Wireless devices or mobile stations (MS) such as cellular handsets transmit and receive speech waveforms. Baseband signal processing internal to such a handset is generally divided into two principal components, a vocoder and a modem. The function of the vocoder is to perform source encoding and decoding on speech waveforms. Source coding removes redundancy from the waveform and reduces the bandwidth (or equivalently the bit-rate) in order to transmit the waveform in real-time. The modem typically includes a channel encoder/decoder and a channel modulator/demodulator. The function of the channel coder is to increase redundancy in the transmitted signal in a controlled fashion to enhance the robustness of the transmitted signal. The channel modulator/demodulator converts the data stream into a format suitable for transmission in a bandlimited radio frequency (RF) channel.
When a mobile station is in transit during use, reception between the mobile station and a serving cell such as a base station can degrade. For example, the RF signal may fade as the mobile station moves farther away from a serving base station. Accordingly, a handover process may occur, in which serving of a mobile station transfers from a first serving cell to a second serving cell. During the handover, various procedures are performed to transfer the mobile station between serving cells. These procedures allow the mobile station to be synchronized to the new serving cell, which may operate at a different frequency and different timing parameters, for example, different hypersequences and the like.
Handovers are among the most complex functions that a wireless network manages, and accordingly challenges exist in maintaining a high quality connection during such a handover. To effect a smooth transition, some mobile devices simply mute audio during the handover process and start up fresh on the new serving cell. However, this mute period may be sufficiently long to disturb the caller who may believe that the telephone call has been terminated. Thus other phones maintain the audio path during the handover and pad the gap between serving by the first cell and the second cell with a noise fill, e.g., a comfort noise that a user perceives as background noise from the uplink device. Accordingly, the user more readily understands that the telephone call is continuing. However, this maintenance of the audio path greatly complicates synchronization between the new serving cell and components of the mobile station.

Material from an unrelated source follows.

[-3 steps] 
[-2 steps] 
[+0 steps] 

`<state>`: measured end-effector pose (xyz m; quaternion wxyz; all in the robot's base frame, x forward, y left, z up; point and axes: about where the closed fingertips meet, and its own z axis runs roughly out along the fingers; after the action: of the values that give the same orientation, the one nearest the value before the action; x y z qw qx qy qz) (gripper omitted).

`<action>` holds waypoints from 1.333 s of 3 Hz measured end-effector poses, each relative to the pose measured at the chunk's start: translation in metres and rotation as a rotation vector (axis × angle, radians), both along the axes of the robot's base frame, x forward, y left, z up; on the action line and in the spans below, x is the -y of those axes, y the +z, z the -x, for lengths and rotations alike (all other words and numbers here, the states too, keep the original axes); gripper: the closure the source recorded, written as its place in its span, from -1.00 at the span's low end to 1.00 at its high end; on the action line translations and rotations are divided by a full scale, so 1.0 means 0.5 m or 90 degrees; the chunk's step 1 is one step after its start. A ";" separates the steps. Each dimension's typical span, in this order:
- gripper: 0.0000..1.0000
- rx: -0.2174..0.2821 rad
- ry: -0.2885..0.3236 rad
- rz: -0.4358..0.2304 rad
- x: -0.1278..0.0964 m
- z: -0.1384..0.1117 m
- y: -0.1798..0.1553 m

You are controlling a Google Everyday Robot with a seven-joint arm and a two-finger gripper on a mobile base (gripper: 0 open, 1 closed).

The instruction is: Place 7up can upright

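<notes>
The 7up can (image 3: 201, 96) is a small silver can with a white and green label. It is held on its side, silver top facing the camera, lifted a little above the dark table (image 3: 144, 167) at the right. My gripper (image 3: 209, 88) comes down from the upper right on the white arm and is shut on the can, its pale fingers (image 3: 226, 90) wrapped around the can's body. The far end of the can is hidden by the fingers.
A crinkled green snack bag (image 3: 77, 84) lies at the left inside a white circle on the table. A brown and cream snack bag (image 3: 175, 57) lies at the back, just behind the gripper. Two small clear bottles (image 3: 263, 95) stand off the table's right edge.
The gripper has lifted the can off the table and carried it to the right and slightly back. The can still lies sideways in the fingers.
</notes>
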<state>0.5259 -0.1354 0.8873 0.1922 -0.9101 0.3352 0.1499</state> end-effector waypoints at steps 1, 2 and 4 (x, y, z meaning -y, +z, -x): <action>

Further complicating the issue in some phones is a so-called time domain isolation (TDI). Such TDI provides for periods of gating off of noisy digital circuitry of a phone when a radio portion is operating, leading to challenges in managing a codec interface. Because of TDI, relatively large buffers for audio data exist in hardware of the mobile station. Specifically, both uplink and downlink audio paths incorporate large buffers that can hold significant amounts of data, e.g., at least 10-15 milliseconds (ms) of audio data. These buffers further complicate handovers.
A need thus exists to improve handing over of a mobile station from one serving cell to another.